How to Hold a Musky (and other info)

Friday, June 29, 2007

The Evolution of Musky Lures

by Randy Mead

I have only been Musky fishing since 1990 so I am not what you would call an old timer. But I have been doing it long enough to have seen the evolution of Musky lures and the flooding of lure types and manufacturers on the market. It seems that everyone is out to build a better mouse trap.

Today you have over one hundred different manufacturers to choose from and close to five hundred different styles or variations, not to mention the vast amount of color patterns available. Does that mean that you can’t pull out an original black Bobbie bait and not catch fish? No. The lure market has been inundated with products, making it almost impossible for someone new to the sport to have a clue where to start.

I remember when I started, it was pretty simple. Jerkbaits, you had to have a Suick, Bobbie Bait, Reef Hawg and maybe an Eddie Bait. Crankbaits, you had Crane Baits, Rapalas and Hartman lures (remember those). Surface lures, there were Topper Stoppers and Tally Whackers. Yea, there were probably a few more to choose from, but you had to have at least one of all of these in your box not to mention a black bucktail.

Now, there are so many lures out there, how do you know where to begin. Not to mention the fact that the average cost of a good Musky lure today is almost $20. Now taking that into consideration, look in your tackle box and count the number of lures that you have. Take that times $20 and go tell your wife how much that adds up to. I bet after that she wants to know where her diamond tennis bracelet is.

Do we really need this many lures to choose from. When I look in my own tackle box, I have over one hundred wood baits and countless bucktails. But when I stop and think about it, there are only a few that I use on a regular basis. Some haven’t seen water in years. But you know what, I continue to buy more, lures that I can’t do without.

The best is when you decide to try a new lake. So you get into town and stop at the local tackle shop to see what the hot lure is right now. And as it goes, it just happens to be the one that you don’t have so you buy it. For me, I get out there and end up throwing something I had in my box anyway.

Here is a question for anyone. Have there been innovations in lures where the lures of today are better and more productive than the ones of old? I don’t think so. I still catch most of my fish on the classics. Suicks, Bobbies, Cranes and bucktails. There are a couple of lures that came along shortly after I started that I will also throw into the “classic” category and they are the Bucher Depth Raiders and the Giant Jackpot.

Really, do I need five different colors of a Phantom? Do I need a Manta? Won’t a good old Reef Hawg do the same thing?

The other problem I have is that the quality of the classic lures has diminished. Suicks, Reef Hawgs and Bobbies are not what they used to be. Maybe this is why other lures become available. Suicks of today, it takes hours of tuning to get them to run right. Reef Hawgs, I don’t know what happened to them, but buy five and you might get one that works right. Bobbies, I don’t even bother. I just hope the old ones I have hold up.
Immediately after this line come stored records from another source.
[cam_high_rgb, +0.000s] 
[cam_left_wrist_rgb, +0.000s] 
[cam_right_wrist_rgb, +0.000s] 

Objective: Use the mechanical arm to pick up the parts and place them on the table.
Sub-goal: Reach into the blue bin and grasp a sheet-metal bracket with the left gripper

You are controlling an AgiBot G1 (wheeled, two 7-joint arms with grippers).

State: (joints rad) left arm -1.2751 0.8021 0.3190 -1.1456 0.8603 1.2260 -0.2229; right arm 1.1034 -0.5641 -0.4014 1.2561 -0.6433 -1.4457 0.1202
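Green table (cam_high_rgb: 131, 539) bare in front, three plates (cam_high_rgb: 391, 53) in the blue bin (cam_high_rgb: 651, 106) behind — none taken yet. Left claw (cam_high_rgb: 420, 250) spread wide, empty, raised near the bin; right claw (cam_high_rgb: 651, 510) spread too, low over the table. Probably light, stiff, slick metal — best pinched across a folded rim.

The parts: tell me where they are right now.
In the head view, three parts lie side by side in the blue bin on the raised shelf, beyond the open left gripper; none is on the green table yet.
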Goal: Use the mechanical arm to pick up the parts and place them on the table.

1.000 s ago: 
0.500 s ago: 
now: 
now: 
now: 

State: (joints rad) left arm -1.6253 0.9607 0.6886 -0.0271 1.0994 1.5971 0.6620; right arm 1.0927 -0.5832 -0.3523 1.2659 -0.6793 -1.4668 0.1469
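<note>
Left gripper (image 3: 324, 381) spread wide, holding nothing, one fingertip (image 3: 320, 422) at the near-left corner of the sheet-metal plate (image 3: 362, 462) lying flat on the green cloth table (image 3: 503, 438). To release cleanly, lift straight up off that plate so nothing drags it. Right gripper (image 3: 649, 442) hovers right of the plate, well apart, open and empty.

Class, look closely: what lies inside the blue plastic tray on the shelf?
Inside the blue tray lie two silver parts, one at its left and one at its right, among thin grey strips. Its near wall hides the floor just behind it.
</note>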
I know that I used to always say that Crane baits are great, but they don’t hold up when you get a big fish and that it would be nice to make a lure that had the same action but was more durable. Well, along came Big Game and yes I bought one. Now I go out, what do I put on the line, my trusty Crane bait. It still works just as good as it ever did.

Our sport has grown immensely in the past fifteen years. Did anyone think that we would have a competitive Musky Tournament Trail available? More people are fishing Muskies than ever before. On the up side, the resource is better than it ever was. Thanks to organizations like Muskies, Inc. and Muskies Canada, the regulations have been changed to protect this fragile resource. It is only a matter of time before the World Record is broken. And it is the members of Muskies, Inc. and Muskies Canada that will be responsible thanks to the practice of catch and release.

As for now, I will continue to buy the next sure thing when it comes to lures. But honestly, I feel just as confident with the classics. A sucker born every minute.